Des groupes citoyens et écologistes ont publié un rapport sur les impacts des activités d’exploration minière de la compagnie Nouveau Monde Graphite (NMG) en Matawinie. De nombreux cas de concentrations en métaux lourds dans les cours d’eau dépassant des critères de protection de l’environnement y sont identifiés, mais le rapport dénonce également des erreurs méthodologiques dans les évaluations environnementales réalisées par NGM.
Préoccupés par les impacts de ces activités sur leur environnement et dénonçant l’absence du ministère de l’Environnement en termes de surveillance environnementale des activités d’exploration, des résidents de Saint-Michel-des-Saints, dont plusieurs sont sympathisants de la Coalition des opposants à un projet minier en Haute-Matawinie (COPH), se sont mobilisés pour effectuer une campagne d’échantillonnage des cours d’eau bordant le site exploré par la minière. Ces données ont ensuite été traitées par un laboratoire agréé. « Il n’est pas normal que les citoyens doivent prendre le rôle de chien de garde environnemental des minières. Cela témoigne de déficiences inquiétantes au niveau des capacités ou de la volonté du ministère de l’Environnement à jouer son rôle de gardien du territoire », déclare Paul Comeau, de la COPH.
Les démarches des citoyens et la rédaction du rapport publié ont été soutenues par Eau Secours, la Société pour Vaincre la Pollution (SVP), la Coalition Québec Meilleure Mine (QMM) et MiningWatch Canada.
Le rapport soulève notamment deux enjeux importants selon les citoyens. Ils remarquent d’abord que les évaluations environnementales de NMG présentent des failles méthodologiques au niveau de la caractérisation initiale du milieu. « Ce que la compagnie décrit comme un « état initial » des cours d’eau semble plutôt être un état évalué après que ces cours d’eau aient été détériorés par certaines des activités d’exploration de la minière », décrivent-ils, avant d’ajouter que cela engendre des risques que l’encadrement environnemental qui en découle s’en trouve faussé.
De plus, le rapport stipule que des indices pointent dans la direction d’apports en métaux lourds et en soufre dans les cours d’eau bordant le site minier. Les échantillons présentent notamment une concentration en cadmium de 0,69 mg/kg dans les sédiments d’un cours d’eau situé juste à proximité des zones forées, alors qu’aucune concentration en cadmium n’a été détectée dans les sédiments de la station de référence. Les citoyens rappellent toutefois que les ministères de l’Environnement provincial et fédéral estiment que dès 0,60 mg/kg, des effets néfastes sur la vie aquatique sont attendus.
« Il n’existe pratiquement rien qui documente les impacts observés de l’exploration minière sur les écosystèmes du Québec.
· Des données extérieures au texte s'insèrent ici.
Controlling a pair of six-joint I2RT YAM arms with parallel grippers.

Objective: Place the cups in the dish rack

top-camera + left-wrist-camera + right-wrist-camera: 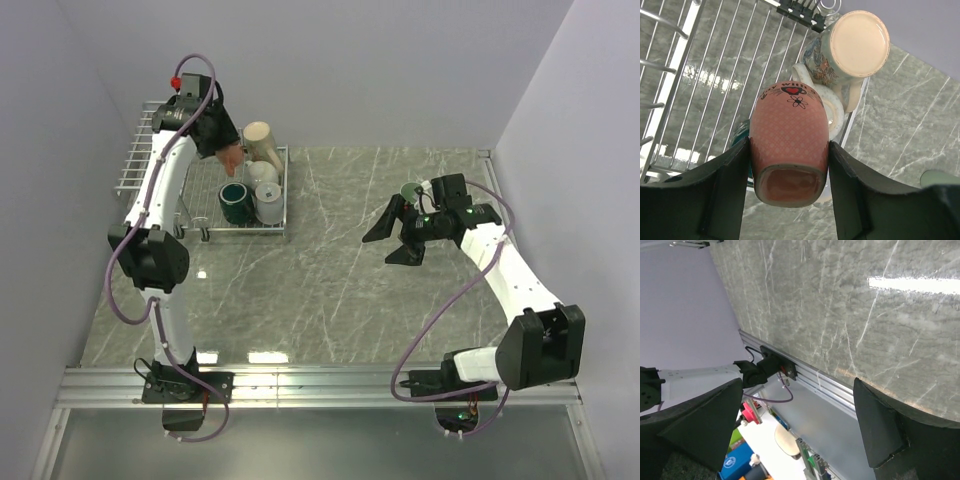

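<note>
Hanging above the dish rack at the far left of the bench, the small orange-red cup is clamped in the left claw. Both fingers are pressed flat against its patterned wall. In the left wrist view one end of the cup is turned toward the lens. It appears to be the base, though this cannot be settled from that angle.

Four cups are gathered at the right end of the rack. The taller beige cup is farthest back and the cream-white cup is just in front of it. The dark green-black cup and the pale blue cup are set side by side nearest the arms.

The pale green cup is seen on the bench at the right, well apart from the rack and just behind the right claw. That claw is spread wide, with nothing held between its fingers.
</note>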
Ce rapport est donc unique en son genre, puisqu’il contribue à créer de la littérature sur un sujet sous-évalué et dont les impacts multiples sont largement sous-estimés », félicite Daniel Green, de la Société pour Vaincre la Pollution.
S’appuyant sur les constats dressés dans le rapport, les groupes demandent à NMG de prendre acte des cas de détérioration des milieux hydriques identifiés et de mettre en place des mesures « véritablement » efficaces de contrôle de la pollution que génèrent ses activités. Ils souhaitent aussi que la compagnie corrige les erreurs méthodologiques qu’ils ont identifiées dans le rapport.
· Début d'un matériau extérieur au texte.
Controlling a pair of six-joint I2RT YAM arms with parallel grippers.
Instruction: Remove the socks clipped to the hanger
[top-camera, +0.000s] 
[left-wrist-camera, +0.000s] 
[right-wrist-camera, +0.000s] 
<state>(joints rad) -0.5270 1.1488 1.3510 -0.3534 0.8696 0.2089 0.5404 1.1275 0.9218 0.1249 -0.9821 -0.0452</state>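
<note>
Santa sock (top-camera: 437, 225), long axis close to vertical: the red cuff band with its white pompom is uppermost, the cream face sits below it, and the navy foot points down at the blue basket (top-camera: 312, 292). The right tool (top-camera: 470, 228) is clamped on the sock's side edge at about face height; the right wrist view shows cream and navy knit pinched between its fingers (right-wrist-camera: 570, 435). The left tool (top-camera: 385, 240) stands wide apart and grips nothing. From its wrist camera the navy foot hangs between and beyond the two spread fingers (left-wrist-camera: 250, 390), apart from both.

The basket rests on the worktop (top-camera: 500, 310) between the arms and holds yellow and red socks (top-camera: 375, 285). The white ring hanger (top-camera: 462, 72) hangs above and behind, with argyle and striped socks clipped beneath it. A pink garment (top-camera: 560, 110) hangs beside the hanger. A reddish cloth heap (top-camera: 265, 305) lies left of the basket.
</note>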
Cependant, ce que les citoyens déplorent le plus est que les activités d’exploration semblent échapper aux processus d’évaluation environnementale et, sauf exception, qu’aucune surveillance gouvernementale n’est prévue pour valider l’application de bonnes pratiques par les minières. « À l’ère où le gouvernement provincial met les gaz à fond dans son « virage vert », la mobilisation citoyenne et écologiste démontre une fois de plus les dérapages d’un projet minier de la « filière batterie ». Sommes-nous donc à nouveau devant un énième projet soutenu davantage par la foi aveugle de notre gouvernement que par des garanties réelles, notamment en matière de protection de l’eau et des milieux naturels ? », questionne Émile Cloutier-Brassard, responsable des dossiers miniers pour Eau Secours.
Les organismes demandent donc au gouvernement provincial de revoir « radicalement » l’encadrement de l’exploration minière, en assujettissant tous les travaux d’exploration minière à des consultations et des évaluations environnementales préalables. « Une chose est sûre : les minéraux critiques et stratégiques n’ont rien de vert. Au lieu de chercher à « alléger le fardeau administratif », le gouvernement devrait renforcer la surveillance des activités minières et sanctionner les contrevenants », de conclure Rodrigue Turgeon, avocat, coresponsable du programme national de MiningWatch Canada et co-porte-parole de la Coalition Québec Meilleure mine.